▸ **What is needed**
Go through the listing below and retype exactly the lines starting at the one with "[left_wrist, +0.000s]" and ending at the one with "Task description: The", skipping pictures.

▸ **Data below**

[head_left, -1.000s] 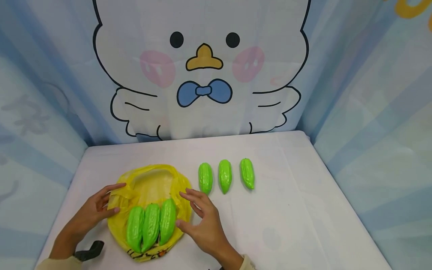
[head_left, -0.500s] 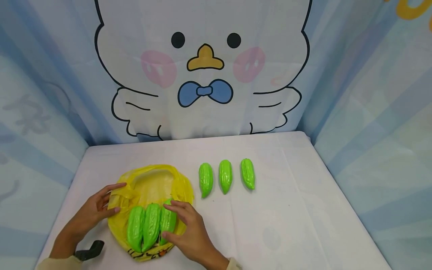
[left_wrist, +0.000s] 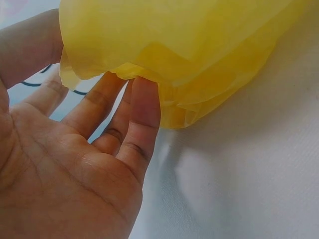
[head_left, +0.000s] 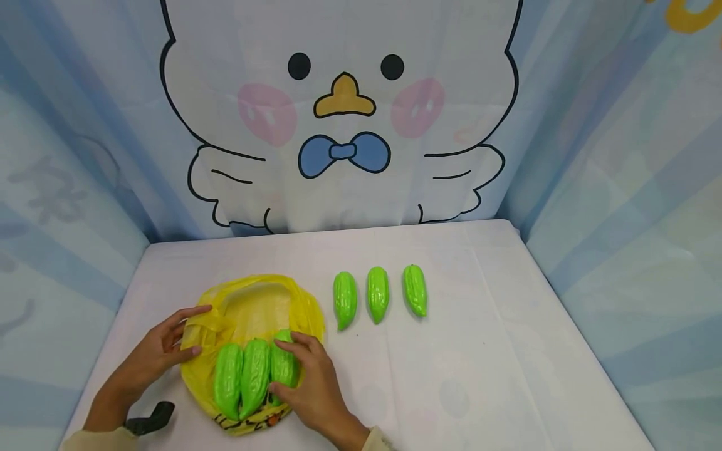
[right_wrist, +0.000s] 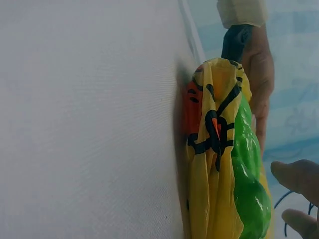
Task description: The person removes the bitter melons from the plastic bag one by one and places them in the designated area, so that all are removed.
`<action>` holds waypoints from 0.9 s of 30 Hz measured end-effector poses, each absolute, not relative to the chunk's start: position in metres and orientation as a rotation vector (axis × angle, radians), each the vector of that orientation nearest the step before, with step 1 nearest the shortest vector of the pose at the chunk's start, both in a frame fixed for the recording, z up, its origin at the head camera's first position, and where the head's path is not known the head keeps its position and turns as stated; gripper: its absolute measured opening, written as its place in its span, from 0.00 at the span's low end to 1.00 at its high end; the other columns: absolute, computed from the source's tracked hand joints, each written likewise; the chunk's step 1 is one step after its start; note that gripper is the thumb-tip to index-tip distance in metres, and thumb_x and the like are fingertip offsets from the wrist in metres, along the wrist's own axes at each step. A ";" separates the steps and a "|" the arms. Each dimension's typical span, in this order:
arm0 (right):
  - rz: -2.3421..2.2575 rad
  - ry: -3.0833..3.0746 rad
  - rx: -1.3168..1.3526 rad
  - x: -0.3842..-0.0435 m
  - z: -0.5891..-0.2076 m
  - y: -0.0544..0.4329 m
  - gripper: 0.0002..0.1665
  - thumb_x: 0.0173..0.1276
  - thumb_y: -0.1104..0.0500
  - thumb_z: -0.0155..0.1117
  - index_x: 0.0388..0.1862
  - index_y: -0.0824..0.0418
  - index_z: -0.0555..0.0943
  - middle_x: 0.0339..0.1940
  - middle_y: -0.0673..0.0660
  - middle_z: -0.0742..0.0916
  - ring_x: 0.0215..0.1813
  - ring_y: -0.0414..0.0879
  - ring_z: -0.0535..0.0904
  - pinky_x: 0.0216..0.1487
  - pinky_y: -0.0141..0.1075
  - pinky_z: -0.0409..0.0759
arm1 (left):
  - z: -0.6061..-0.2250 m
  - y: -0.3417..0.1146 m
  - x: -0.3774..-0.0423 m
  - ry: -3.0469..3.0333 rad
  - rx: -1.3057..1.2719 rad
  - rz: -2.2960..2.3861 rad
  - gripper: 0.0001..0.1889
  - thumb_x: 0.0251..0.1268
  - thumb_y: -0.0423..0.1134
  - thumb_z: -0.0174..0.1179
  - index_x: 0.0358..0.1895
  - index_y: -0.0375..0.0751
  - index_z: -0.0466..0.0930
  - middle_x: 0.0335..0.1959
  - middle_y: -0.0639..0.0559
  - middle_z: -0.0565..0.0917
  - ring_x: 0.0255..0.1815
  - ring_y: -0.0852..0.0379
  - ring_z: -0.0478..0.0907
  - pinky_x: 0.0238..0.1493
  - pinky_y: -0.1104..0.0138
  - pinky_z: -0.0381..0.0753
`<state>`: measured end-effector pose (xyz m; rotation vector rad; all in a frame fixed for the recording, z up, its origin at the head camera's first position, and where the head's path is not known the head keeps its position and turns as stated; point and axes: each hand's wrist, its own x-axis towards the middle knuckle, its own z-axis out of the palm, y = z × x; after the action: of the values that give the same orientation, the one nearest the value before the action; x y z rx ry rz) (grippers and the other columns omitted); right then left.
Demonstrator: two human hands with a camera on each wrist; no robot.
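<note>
A yellow plastic bag [head_left: 256, 313] lies wide-mouthed at left on the table, dark printing along its near edge. Three glossy, bumpy green bitter melons lie side by side in it: a left one [head_left: 228, 381], a middle one [head_left: 255, 379] and a right one [head_left: 284, 363]. My left hand [head_left: 160, 347] holds the bag's left rim; in the left wrist view its fingertips are hidden by the film. My right hand [head_left: 316, 382] grips the right bitter melon, thumb and fingertips on its upper side. In the right wrist view only fingertips [right_wrist: 296, 177] show, beside green melons.
Three more bitter melons stand in a row behind the bag's right side: one near the bag [head_left: 345, 300], one in the middle [head_left: 378, 294] and one farthest right [head_left: 415, 290]. White cloth covers the table [head_left: 479, 363]. Printed curtains [head_left: 344, 188] enclose the back and sides.
My right hand has moved left from the bag's right rim onto the right bitter melon, which has shifted slightly right. My left hand stays on the bag.
</note>
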<state>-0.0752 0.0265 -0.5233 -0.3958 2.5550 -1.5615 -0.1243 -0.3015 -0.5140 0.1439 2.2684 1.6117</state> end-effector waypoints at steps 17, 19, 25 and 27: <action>-1.576 2.560 -0.319 -0.077 -0.532 0.024 0.39 0.60 0.60 0.84 0.70 0.45 0.82 0.76 0.52 0.75 0.78 0.52 0.72 0.78 0.51 0.72 | -0.514 -0.301 -0.124 2.302 0.128 1.581 0.36 0.78 0.40 0.64 0.83 0.46 0.59 0.76 0.59 0.64 0.57 0.75 0.79 0.54 0.72 0.86; -1.606 2.548 -0.312 -0.076 -0.531 0.024 0.39 0.59 0.61 0.84 0.70 0.46 0.82 0.76 0.52 0.75 0.78 0.52 0.72 0.79 0.49 0.72 | -0.514 -0.301 -0.124 2.309 0.129 1.575 0.36 0.78 0.40 0.64 0.83 0.46 0.59 0.77 0.55 0.64 0.57 0.75 0.79 0.54 0.72 0.86; -1.685 2.500 -0.308 -0.075 -0.524 0.026 0.39 0.59 0.63 0.83 0.70 0.46 0.82 0.76 0.53 0.74 0.78 0.52 0.72 0.76 0.41 0.76 | -0.514 -0.301 -0.124 2.309 0.121 1.563 0.36 0.78 0.41 0.64 0.83 0.46 0.59 0.79 0.47 0.63 0.57 0.75 0.79 0.54 0.72 0.86; -1.707 2.480 -0.303 -0.075 -0.521 0.027 0.39 0.60 0.63 0.83 0.71 0.46 0.82 0.76 0.53 0.74 0.78 0.53 0.72 0.73 0.38 0.78 | -0.514 -0.301 -0.125 2.306 0.123 1.564 0.36 0.78 0.40 0.64 0.83 0.46 0.59 0.80 0.43 0.62 0.57 0.75 0.79 0.53 0.72 0.86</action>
<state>-0.0750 0.0268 -0.5206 -0.3033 2.4796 -1.7069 -0.1246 -0.3014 -0.5136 0.1228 2.3060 1.5636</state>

▸ **Solution to this problem**
[left_wrist, +0.000s] 
[head_left, +0.000s] 
[right_wrist, +0.000s] 
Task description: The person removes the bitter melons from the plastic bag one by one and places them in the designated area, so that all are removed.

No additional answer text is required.